Nope, the area is the product of the two sides
$\displaystyle A = \sqrt{5}(2+\sqrt{10}) = 2\sqrt{5} + 5\sqrt{2}$
In case you were wondering about the last term:
$\displaystyle \sqrt{5}\sqrt{10} = \sqrt{50} = \sqrt{25}\sqrt{2} = 5\sqrt{2}$
Alternatively
$\displaystyle \sqrt{5}\sqrt{10} = \sqrt{5}\sqrt{5}\sqrt{2} = 5\sqrt{2}$
Yeah that's right.
To solve it I used the fact that the area of a rectangle is $\displaystyle length \times width$ and I also used the distributive property which says $\displaystyle a(b+c) = ab+ac$
As the sides are $\displaystyle 2+\sqrt{10}$ and $\displaystyle \sqrt{5}$ to find the area I multiplied them.
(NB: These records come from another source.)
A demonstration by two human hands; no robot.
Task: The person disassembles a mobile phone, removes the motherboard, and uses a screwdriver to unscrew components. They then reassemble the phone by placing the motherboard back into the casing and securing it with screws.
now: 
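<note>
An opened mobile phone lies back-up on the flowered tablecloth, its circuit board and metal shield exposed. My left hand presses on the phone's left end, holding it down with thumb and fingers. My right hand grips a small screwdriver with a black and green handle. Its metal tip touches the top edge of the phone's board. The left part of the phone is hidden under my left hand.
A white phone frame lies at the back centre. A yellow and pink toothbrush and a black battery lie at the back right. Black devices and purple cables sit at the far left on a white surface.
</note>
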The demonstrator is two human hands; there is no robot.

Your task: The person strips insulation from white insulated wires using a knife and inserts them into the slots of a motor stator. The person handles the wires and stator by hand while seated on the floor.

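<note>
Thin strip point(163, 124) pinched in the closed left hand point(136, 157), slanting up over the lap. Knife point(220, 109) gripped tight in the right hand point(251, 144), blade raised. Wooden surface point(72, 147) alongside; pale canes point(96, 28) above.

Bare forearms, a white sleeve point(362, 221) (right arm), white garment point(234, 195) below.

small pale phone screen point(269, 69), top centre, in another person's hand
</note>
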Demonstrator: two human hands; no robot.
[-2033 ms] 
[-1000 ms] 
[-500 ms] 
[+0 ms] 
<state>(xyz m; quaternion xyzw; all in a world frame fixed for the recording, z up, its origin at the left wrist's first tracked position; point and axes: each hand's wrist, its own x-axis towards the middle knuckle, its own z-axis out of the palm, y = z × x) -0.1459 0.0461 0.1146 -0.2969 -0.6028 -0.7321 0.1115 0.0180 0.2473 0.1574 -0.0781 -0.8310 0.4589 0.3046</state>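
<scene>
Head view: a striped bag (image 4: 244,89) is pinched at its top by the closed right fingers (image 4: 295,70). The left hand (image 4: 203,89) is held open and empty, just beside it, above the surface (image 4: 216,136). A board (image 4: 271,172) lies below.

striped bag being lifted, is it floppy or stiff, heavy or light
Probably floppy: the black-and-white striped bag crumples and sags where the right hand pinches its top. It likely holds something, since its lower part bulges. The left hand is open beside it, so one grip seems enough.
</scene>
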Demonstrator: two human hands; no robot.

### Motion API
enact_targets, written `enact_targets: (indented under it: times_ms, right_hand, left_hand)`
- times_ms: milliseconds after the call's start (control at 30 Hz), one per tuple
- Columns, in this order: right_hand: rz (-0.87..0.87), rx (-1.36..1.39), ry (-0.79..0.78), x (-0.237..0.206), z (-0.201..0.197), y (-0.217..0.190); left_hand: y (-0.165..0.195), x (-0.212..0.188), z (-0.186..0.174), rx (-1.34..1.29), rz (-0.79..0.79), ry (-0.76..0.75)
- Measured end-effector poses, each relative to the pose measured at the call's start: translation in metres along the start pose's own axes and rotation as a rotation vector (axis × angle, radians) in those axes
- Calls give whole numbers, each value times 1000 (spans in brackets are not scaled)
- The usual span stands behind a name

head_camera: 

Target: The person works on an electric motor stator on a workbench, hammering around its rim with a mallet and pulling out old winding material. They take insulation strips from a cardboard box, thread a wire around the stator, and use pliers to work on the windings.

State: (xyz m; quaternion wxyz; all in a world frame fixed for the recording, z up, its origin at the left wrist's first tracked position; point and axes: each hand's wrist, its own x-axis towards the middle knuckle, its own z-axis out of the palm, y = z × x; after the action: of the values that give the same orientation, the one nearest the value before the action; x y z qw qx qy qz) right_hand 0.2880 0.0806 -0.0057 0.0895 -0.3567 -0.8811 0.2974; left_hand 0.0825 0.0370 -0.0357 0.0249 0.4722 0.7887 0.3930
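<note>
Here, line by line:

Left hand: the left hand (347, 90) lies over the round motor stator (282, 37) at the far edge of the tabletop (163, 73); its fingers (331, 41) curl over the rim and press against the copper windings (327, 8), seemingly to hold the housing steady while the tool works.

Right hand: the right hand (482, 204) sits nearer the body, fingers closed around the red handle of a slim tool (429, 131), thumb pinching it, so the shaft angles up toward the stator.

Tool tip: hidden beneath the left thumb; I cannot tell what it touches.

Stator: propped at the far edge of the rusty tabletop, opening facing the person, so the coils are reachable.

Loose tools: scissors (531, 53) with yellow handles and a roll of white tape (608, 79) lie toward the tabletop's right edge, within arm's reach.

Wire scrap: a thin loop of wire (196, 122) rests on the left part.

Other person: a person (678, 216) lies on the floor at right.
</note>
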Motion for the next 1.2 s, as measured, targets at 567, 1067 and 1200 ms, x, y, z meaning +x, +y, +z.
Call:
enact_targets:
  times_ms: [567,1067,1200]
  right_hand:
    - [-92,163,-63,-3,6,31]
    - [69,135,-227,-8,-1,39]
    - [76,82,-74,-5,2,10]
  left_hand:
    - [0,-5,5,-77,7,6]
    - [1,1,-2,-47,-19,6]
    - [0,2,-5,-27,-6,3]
Surds act like any other number when multiplied and using the distributive property above for this case: $\displaystyle a = \sqrt{5}$ and $\displaystyle b= 2$ and $\displaystyle c=\sqrt{10}$
Therefore the area is $\displaystyle ab+ac = 2\sqrt{5} + \sqrt{5}\sqrt{10}$
As a law of surds, for positive p,q: $\displaystyle \sqrt{p}\sqrt{q} = \sqrt{pq} and so \sqrt{5}\sqrt{10} = \sqrt{50}$
You could leave the answer as $\displaystyle 2\sqrt{5}+\sqrt{50}$ but it is more usual to simplify.
To simplify a surd get the prime factors of the number inside it- in this case 50.
$\displaystyle 50 = 2 \times 5 \times 5$
Using the rule directly above $\displaystyle \sqrt{50} = \sqrt{2}\sqrt{5}\sqrt{5}$
because $\displaystyle \sqrt{a}\sqrt{a} = a$ we can simplify the above to give $\displaystyle \sqrt{2}\sqrt{5}\sqrt{5} = 5\sqrt{2}$ which is fully simplified.
I then combined this with the first part (ab) and got the final answer of
$\displaystyle A = 2\sqrt{5}+5\sqrt{2}$